→ Exercise
Go to the line that contains "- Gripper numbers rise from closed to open" in the listing below, then output it and every line after it exactly, omitting pictures.

→ Input data
:::
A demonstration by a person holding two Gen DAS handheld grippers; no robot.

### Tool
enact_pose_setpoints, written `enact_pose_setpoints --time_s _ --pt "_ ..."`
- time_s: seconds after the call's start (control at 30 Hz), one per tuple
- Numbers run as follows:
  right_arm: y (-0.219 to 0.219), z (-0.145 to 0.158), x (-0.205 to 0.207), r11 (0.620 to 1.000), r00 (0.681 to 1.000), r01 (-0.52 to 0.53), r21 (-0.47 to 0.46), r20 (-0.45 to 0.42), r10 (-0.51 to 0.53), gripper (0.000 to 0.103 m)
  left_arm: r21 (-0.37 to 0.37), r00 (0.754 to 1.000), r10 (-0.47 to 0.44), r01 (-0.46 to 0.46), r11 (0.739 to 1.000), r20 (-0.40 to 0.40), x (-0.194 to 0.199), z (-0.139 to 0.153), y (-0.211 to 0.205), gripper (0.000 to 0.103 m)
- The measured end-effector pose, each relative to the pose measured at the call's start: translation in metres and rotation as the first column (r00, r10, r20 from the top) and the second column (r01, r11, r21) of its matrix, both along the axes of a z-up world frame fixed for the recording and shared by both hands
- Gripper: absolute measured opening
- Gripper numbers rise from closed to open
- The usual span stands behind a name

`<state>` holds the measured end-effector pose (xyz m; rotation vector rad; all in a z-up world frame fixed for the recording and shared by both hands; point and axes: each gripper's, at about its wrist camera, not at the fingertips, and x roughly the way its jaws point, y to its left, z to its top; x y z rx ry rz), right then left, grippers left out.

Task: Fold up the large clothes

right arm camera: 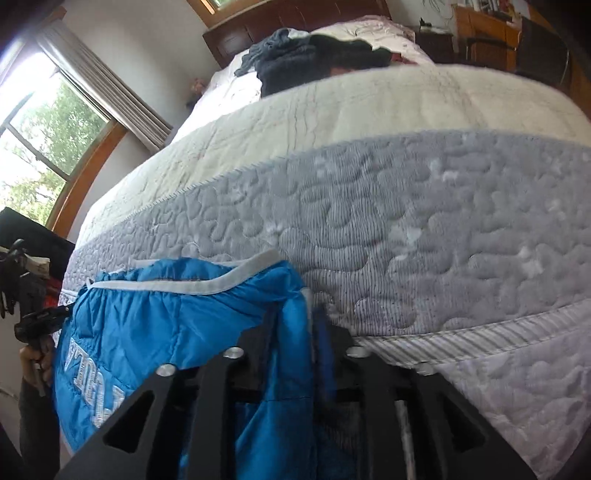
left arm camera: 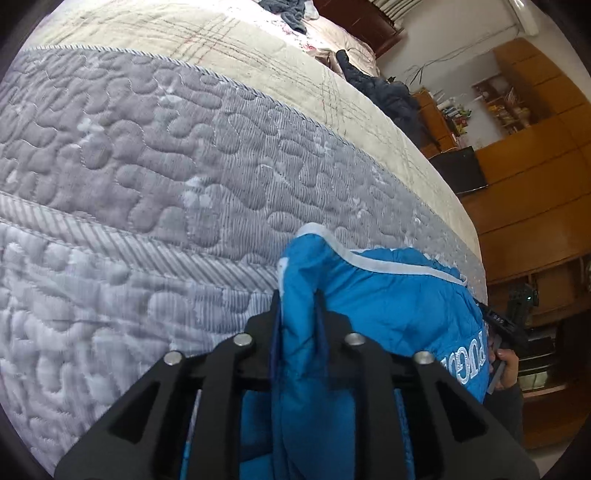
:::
→ Solution to the exercise
- Gripper numbers rise from closed to open
- The usual span stands behind a name

`<state>` holds the measured end-effector pose (xyz m; rotation vector rad; all in a z-up world frame fixed for the recording and shared by both hands; point and axes: each gripper's, at about its wrist camera, not at the fingertips, and x roughly the way its jaws point, y to its left, z to its top; x y z rx ry rz), right then left, grippers left out.

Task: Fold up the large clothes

right arm camera: 
left arm camera: 

Reply complete, and nothing else is required.